GEOFFREY LEAN INDEPENDENT, UK - Seven short years ago, when The Independent on Sunday began its campaign on GM foods and crops, 60 per cent of the products on our supermarket shelves contained modified ingredients. Now only two GM products are left on sale: Schwartz's Bacon Flavour Bits Salad Topping, and Betty Crocker Bac-Os - neither exactly household names.

Then, too, widespread cultivation of GM crops throughout Britain was thought to be only a year away. No less than 53 of them were confidently awaiting approval. Now not a single GM plant is growing anywhere in any British field, and no one expects any to be sown any time in the foreseeable future.

At the time ours appeared a hopeless cause. The giant biotech companies seemed unstoppable: Monsanto, which led their charge, was poised to make a merger that would have turned it into the world's largest corporation. It had the full backing of the Government, fired by the messianistic determination of Tony Blair to make the country "the European hub" of biotechnology. Both the US administration and the British scientific establishment were urging him on.

The Prime Minister privately dismissed public opposition as "a flash in the pan", and so it appeared. Ranged against the Goliaths of the boardrooms and the cabinet rooms were a motley band of Davids, ranging from Prince Charles to pressure groups such as Greenpeace, Friends of the Earth and the Soil Association.

But we reckoned without the most powerful force of all, the superwomen (and supermen) of the shopping aisles who, informed of the presence of GM products in their foods and the arguments for and against, simply refused to buy them. Thus the public achieved what parliament has repeatedly failed to do - stopping one of Tony Blair's dodgier crusades in its tracks.

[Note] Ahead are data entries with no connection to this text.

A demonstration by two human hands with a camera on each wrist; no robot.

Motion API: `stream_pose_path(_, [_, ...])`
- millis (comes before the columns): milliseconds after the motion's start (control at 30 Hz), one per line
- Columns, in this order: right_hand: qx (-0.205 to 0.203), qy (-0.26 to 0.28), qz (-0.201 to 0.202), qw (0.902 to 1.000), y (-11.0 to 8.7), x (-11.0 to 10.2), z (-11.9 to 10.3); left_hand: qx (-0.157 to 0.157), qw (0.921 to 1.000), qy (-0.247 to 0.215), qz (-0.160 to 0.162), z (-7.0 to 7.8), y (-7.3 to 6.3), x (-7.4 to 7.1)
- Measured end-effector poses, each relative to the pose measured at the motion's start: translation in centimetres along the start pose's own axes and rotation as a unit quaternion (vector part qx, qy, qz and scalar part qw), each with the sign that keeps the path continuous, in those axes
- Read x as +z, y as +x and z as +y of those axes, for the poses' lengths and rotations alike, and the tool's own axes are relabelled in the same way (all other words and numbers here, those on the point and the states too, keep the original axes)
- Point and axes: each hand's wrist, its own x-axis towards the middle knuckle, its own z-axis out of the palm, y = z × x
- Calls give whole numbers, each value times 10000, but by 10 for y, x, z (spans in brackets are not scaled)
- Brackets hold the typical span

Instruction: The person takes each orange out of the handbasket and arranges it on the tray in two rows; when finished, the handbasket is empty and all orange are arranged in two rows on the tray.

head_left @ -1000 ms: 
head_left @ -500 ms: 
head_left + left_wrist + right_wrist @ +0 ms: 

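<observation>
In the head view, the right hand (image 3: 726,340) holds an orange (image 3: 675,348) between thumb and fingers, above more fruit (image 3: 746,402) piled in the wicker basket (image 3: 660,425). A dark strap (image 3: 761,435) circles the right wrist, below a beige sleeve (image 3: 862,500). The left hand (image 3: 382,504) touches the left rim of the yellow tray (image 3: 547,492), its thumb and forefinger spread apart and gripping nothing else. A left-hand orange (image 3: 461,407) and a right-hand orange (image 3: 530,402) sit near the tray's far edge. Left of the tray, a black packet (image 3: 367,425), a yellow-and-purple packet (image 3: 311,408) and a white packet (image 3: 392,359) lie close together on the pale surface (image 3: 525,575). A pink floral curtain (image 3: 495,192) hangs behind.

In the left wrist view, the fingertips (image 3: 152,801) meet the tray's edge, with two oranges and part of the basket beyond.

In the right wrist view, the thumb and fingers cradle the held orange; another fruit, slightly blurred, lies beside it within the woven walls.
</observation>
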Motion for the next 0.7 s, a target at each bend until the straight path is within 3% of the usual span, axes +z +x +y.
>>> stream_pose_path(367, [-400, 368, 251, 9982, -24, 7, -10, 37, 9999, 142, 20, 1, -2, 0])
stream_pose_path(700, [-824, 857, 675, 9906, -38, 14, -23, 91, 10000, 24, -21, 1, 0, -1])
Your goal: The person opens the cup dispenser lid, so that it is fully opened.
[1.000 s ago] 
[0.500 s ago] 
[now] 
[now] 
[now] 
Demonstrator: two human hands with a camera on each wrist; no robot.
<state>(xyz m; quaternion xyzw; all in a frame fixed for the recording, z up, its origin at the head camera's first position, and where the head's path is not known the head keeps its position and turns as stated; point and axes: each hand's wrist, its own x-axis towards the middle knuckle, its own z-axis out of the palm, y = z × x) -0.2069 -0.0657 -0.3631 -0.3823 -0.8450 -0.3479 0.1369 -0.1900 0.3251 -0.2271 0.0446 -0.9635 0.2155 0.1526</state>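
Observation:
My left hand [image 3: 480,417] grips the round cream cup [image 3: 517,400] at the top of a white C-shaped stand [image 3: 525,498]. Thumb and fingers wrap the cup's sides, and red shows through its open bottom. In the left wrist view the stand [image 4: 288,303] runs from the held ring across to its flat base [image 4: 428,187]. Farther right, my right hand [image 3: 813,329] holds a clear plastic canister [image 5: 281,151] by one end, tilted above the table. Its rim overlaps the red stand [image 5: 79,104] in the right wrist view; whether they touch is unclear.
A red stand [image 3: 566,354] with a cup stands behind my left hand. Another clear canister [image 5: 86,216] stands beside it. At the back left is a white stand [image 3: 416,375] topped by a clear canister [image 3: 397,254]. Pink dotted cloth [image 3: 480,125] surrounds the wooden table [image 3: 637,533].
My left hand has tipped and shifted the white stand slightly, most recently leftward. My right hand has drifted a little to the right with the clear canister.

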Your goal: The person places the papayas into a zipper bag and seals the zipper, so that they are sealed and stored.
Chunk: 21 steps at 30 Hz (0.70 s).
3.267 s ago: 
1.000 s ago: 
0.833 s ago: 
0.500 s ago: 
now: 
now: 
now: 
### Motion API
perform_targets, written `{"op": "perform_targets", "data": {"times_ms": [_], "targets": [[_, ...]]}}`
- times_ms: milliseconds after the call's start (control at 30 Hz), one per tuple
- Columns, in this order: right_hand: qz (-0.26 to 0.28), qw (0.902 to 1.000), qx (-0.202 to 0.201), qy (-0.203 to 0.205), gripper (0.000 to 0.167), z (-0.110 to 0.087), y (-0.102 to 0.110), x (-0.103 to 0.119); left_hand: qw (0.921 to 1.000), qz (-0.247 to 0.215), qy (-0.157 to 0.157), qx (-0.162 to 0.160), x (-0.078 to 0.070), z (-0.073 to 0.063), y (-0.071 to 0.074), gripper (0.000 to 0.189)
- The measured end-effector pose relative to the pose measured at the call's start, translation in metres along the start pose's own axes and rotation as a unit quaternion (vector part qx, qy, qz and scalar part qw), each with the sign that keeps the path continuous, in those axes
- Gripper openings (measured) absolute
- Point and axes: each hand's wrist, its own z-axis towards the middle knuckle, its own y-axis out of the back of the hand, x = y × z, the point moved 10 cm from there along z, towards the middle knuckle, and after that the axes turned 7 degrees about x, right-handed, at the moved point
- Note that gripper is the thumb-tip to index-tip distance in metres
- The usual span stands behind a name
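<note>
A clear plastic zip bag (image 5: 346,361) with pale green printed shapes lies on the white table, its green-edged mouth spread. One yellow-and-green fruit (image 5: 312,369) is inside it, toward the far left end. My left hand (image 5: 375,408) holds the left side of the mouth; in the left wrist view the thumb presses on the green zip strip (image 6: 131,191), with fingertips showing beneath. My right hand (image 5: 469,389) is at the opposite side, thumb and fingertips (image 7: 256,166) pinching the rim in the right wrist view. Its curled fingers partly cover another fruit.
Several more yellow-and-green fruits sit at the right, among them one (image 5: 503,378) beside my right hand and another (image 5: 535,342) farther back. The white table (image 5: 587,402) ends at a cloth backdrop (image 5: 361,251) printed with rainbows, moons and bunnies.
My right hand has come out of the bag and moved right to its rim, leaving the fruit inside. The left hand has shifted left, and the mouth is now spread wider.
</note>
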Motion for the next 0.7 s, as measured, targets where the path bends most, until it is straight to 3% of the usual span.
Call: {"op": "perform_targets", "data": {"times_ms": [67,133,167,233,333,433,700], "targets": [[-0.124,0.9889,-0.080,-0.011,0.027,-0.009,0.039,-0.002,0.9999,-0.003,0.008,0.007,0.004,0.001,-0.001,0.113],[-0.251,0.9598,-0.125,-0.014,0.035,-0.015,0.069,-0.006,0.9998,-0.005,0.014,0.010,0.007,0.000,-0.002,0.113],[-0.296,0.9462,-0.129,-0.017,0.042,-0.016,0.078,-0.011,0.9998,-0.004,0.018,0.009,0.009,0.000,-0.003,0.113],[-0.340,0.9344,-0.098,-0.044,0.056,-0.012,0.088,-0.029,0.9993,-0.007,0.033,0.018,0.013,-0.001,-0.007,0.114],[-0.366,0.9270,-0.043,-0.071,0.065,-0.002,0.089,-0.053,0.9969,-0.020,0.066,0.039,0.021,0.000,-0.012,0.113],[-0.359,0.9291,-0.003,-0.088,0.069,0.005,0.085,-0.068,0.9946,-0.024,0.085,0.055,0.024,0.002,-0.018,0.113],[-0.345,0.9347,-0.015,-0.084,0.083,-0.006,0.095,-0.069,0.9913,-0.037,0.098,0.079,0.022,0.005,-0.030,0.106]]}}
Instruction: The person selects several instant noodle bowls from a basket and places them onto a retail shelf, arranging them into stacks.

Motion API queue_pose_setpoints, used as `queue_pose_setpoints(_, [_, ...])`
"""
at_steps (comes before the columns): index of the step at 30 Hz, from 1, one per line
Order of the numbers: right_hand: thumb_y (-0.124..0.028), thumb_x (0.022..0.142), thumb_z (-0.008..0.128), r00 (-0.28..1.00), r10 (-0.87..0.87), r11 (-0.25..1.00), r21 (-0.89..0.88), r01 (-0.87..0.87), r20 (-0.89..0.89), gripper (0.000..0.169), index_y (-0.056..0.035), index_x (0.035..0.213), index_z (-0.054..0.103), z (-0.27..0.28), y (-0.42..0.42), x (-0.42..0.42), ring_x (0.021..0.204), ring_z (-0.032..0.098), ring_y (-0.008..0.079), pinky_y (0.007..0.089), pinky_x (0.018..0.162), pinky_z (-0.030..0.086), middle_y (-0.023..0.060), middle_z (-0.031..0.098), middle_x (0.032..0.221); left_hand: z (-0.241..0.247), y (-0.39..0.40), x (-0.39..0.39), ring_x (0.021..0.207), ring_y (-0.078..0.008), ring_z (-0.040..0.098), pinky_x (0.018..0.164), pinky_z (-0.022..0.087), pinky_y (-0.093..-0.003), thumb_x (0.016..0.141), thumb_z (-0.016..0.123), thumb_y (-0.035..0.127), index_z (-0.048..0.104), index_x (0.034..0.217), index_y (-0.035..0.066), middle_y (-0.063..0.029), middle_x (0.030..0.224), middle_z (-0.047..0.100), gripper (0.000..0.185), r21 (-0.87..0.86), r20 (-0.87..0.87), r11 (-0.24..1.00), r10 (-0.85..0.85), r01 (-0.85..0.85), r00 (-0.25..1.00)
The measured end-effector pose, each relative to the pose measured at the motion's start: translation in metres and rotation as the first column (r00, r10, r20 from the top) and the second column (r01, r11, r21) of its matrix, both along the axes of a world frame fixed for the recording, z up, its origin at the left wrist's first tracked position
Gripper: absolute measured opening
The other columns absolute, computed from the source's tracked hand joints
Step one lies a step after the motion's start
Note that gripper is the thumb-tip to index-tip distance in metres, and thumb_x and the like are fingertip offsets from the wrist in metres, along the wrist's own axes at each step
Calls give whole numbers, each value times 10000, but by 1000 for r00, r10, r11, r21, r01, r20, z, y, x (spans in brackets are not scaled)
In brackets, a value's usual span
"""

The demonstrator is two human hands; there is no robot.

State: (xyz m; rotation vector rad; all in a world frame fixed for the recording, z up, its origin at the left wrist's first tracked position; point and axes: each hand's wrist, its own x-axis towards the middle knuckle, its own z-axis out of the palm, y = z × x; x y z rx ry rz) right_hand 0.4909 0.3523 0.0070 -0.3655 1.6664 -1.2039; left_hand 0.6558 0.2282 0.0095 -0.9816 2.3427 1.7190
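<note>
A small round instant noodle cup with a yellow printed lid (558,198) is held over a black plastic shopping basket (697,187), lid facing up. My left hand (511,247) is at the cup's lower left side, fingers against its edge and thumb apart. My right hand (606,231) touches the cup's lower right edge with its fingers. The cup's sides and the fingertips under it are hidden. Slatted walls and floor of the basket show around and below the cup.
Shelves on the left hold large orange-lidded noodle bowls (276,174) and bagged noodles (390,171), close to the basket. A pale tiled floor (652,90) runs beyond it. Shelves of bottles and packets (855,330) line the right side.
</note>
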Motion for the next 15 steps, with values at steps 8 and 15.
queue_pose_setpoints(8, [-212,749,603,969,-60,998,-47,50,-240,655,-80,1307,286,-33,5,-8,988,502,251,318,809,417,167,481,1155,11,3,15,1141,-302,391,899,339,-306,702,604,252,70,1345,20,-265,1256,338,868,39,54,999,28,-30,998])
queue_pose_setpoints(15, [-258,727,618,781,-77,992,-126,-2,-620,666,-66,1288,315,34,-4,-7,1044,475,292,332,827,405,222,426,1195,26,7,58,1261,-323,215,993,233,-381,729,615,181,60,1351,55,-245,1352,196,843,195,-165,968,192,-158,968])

The greatest threat to genetically modified food is commercial free speech. It's not by accident that agribusiness is the main force behind food libel laws, as well as regulatory restrictions on the labelling of GM-free foods. Do away with the patents and with the government prohibitions on the free flow of information, and ninety percent of the debate would be moot. As ADM's Dwayne Andreas said, "the customer is our enemy."

3 Comments:

Anonymous Anonymous said...

Kevin, can you provide more info on these food libel laws and regulations on labelling?

-Dain/Mupetblast

August 01, 2006 11:18 PM  
Blogger Kevin Carson said...

For starters, here's a good link. You can find an abundance of material on "food libel laws" just by Googling that phrase.

Monsanto, FDA cracking down on hormone-free milk claims
http://www.organicconsumers.org/rbgh/oakhurst101003.cfm

Monsanto Company's lawsuit against a Maine dairy and recent statements by
the Food and Drug Administration about "misleading" hormone-free labels on
dairy products indicate an effort to further restrict dairy companies'
ability to label their products as being free of a genetically engineered
bovine growth hormone.

In its lawsuit against Oakhurst Dairy, a small family-owned dairy in
Portland, Maine, Monsanto objects to a label on Oakhurst's milk products
that says "Our Farmers' Pledge: No Artificial Growth Hormones." Monsanto
says the label misleads consumers into thinking that milk produced from cows
not treated with Monsanto's recombinant bovine growth hormone (rBGH or rBST)is superior to milk from cows treated with the GE hormone.

August 01, 2006 11:29 PM  
Anonymous Anonymous said...

I'm actually surprised that it's a viable lawsuit, but "law" rarely makes any sense. Even if it's not viable, it would be a lot more costly in relative terms for the small business.
I'm glad that in the UK consumers have at least had the ability to make an informed choice. It is also pretty much a free-market phenomenon.
It's another thing that many right-libertarians seem to complain about, the strong resistance to GM foods, when the strong push for GM is yet another case of corporate state capitalism, not the solution to feeding the poor. The food may be cheap, but if it's cheap crap the poor will still suffer from malnutrition...
So what exactly is it that leads to this largely blind defence of nominally private corporations? How can any libertarian identify with corporate nihilism?